Refugees, facts and better policies

UNHCR-OECD collaboration
Assistant High Commissioner for Protection, UNHCR

©Rights reserved/UNHCR

Over 65 million people, or one person in 113, were displaced from their homes by conflict or persecution in 2015. This troubling statistic comes from UNHCR–also known as the UN Refugee Agency–and was a higher number than at any time in the agency’s history. UNHCR signed a memorandum of understanding with the OECD in June 2016 to increase collaboration between the two organisations in addressing the problems that arise from such forced displacement, both for the people themselves and the communities that host and shelter them.

We asked Volker Türk, Assistant High Commissioner for Protection at UNHCR, to explain the motives and aims behind this latest MoU.

OECD Observer: How significant is this new initiative between UNHCR and the OECD?
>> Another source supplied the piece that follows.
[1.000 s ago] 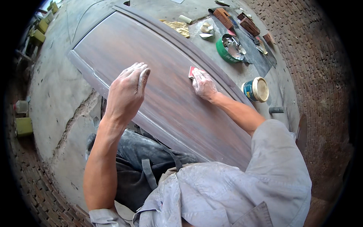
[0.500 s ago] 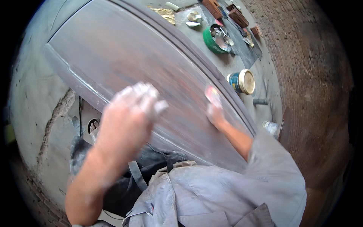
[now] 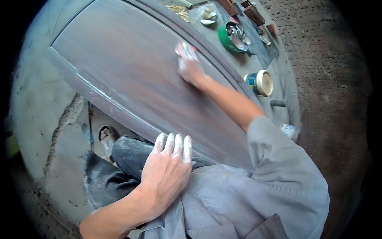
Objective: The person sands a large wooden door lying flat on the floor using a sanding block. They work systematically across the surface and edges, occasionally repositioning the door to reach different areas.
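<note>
A long grey panel [image 3: 131, 51] with a raised border and reddish-brown streaks slants across the view in front of me. My right hand [image 3: 190, 68] lies on it near the far border, fingers closed over a small red pad [image 3: 184, 48] pressed to the surface. Most of that pad is hidden under whitened fingers. At the panel's near edge is my left hand [image 3: 167, 167], empty, its white-dusted fingers stretched out. Whether its fingertips touch the edge I cannot tell.
Beyond the panel stand a green tub [image 3: 232, 38] of scraps and a white-lidded bucket [image 3: 262, 83]. Several bricks [image 3: 254, 15] lie farther back. A dark short cylinder [image 3: 277, 103] is on the floor at right. My sandalled foot [image 3: 106, 135] shows below the panel's left side.
My right hand has slid up and left along the panel with the pad. My left hand, raised and blurred before, has come down toward the near edge and straightened its fingers.
</note>
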Available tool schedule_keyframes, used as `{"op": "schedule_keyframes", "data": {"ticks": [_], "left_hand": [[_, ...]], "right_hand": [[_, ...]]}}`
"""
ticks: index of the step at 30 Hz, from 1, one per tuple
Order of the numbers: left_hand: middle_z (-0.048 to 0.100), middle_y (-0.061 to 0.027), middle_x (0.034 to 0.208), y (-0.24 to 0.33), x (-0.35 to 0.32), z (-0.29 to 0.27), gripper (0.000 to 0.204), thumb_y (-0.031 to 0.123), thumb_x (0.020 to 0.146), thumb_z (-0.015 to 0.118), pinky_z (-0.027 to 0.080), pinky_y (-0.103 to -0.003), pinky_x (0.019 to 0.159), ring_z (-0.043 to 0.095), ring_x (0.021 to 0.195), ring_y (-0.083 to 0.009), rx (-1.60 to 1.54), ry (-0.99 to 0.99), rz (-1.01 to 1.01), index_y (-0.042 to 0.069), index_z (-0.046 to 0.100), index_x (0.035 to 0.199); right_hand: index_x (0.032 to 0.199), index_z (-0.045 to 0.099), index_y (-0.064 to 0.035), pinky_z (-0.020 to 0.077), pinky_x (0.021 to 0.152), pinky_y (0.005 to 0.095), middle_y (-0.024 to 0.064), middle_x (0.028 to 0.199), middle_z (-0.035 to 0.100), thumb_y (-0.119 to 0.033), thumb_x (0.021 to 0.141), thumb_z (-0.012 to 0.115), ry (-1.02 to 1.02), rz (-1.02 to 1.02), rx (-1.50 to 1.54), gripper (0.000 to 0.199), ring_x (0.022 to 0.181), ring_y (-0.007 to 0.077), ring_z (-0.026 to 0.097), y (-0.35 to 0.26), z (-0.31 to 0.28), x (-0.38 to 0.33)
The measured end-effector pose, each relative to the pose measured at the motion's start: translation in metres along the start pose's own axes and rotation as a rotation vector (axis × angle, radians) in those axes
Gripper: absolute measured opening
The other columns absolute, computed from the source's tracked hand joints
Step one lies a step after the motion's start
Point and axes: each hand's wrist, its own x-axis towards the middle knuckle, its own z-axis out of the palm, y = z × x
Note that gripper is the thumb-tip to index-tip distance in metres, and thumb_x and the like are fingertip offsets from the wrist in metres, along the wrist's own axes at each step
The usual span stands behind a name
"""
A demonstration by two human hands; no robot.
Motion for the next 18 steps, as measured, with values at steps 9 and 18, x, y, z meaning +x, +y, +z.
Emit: {"op": "schedule_keyframes", "data": {"ticks": [9, 18], "left_hand": [[0.059, -0.0274, 0.14, 0.01, -0.03, -0.008, 0.053, 0.025, 0.102, 0.048, 0.035, -0.051, 0.117, 0.055, 0.134, -0.0384, 0.05, -0.095, 0.072, -0.008, 0.049, 0.145], [0.061, -0.0258, 0.135, 0.015, 0.007, 0.003, 0.058, 0.031, 0.1, 0.055, 0.037, -0.049, 0.115, 0.056, 0.13, -0.0375, 0.035, -0.194, 0.074, -0.008, 0.05, 0.142]], "right_hand": [[0.141, 0.047, 0.0081, 0.042, 0.107, 0.0453, 0.022, 0.122, 0.059, 0.003, 0.092, 0.048, 0.084, 0.233, -0.302, 0.05, 0.114, 0.0394, 0.056, 0.11, -0.115, -0.27], [0.134, 0.057, 0.005, 0.034, 0.117, 0.0525, 0.0288, 0.134, 0.059, 0.001, 0.087, 0.056, 0.148, -0.045, -0.017, 0.047, 0.134, 0.0435, 0.05, -0.022, -0.021, -0.032]]}}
Our new collaboration holds a great deal of potential for us. We’ve already seen successful co-operation with the OECD in the past, in areas such as pathways to protection and solutions, in engaging businesses in employing refugees, in areas like mixed migration, and in how to approach development assistance in a context of forced displacement, to list just a few. But today there’s a growing call for more evidence demonstrating how the presence of refugees affects host communities, including public services and the local economy. People want to get beyond heated debates and get to know about the real challenges and opportunities this represents.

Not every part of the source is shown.